- [Directions for this task]
Give the listing again exactly, skipping any pictures it holds.

- [Stored data]

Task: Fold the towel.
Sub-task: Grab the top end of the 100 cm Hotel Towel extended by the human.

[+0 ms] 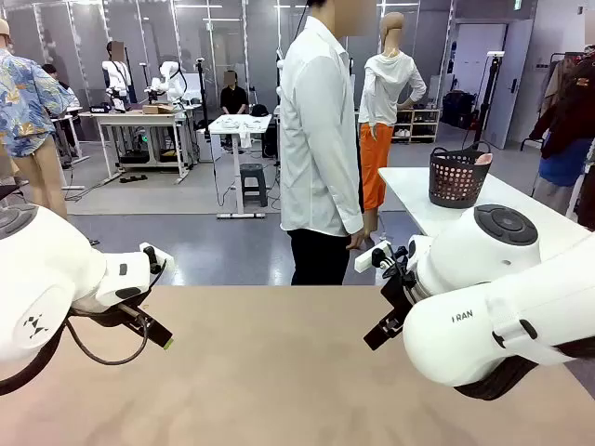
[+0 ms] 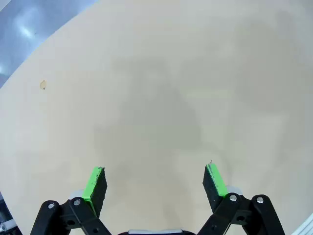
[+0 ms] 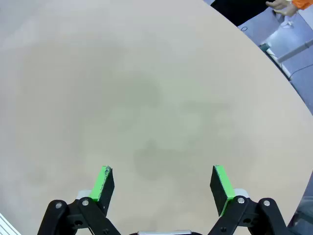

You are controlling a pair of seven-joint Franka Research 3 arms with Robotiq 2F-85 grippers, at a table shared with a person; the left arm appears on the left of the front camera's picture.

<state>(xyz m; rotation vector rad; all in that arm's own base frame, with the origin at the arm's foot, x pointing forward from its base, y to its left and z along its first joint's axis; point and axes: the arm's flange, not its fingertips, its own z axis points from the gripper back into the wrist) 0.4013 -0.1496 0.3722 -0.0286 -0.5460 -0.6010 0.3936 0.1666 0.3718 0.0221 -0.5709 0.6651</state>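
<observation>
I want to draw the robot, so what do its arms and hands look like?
Both arms, the left arm and right arm, are fat, round and glossy white. The right one has a dark round cap and small lettering; a black cable loops under the left. The left hand and right hand are black, with two fingers wearing green pads.

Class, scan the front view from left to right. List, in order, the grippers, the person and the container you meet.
left gripper → person in a white shirt → right gripper → dark basket
</observation>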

- [Task answer]
Task: Fold the towel.
Sub-task: Grab the top end of the 100 cm Hotel Towel extended by the human.

[+0 ms] 
[+0 ms] 
[+0 ms] 

You are controlling a pair of seven-joint Franka Research 3 arms with Robotiq 2F-85 grippers, at a table shared with a person; the left arm appears on the left of the front camera's picture.

<state>(xyz m; rotation vector rad; all in that arm's own base frame, with the origin at the arm's foot, x pointing forward from its base, y to its left and z along its first joint's axis; point and axes: the arm's flange, not its fingertips, its own z axis points from the gripper back into the wrist) 0.4013 -0.1496 0.3722 -0.0286 -0.5460 -0.6010 0.3936 0.1666 0.3718 0.0221 -0.5709 0.6651</state>
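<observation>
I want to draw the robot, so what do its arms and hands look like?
Both arms, the left arm and right arm, are fat, round and glossy white. The right one has a dark round cap and small lettering; a black cable loops under the left. The left hand and right hand are black, with two fingers wearing green pads.

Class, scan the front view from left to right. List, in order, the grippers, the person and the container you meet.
left gripper → person in a white shirt → right gripper → dark basket
</observation>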

This exercise has been completed.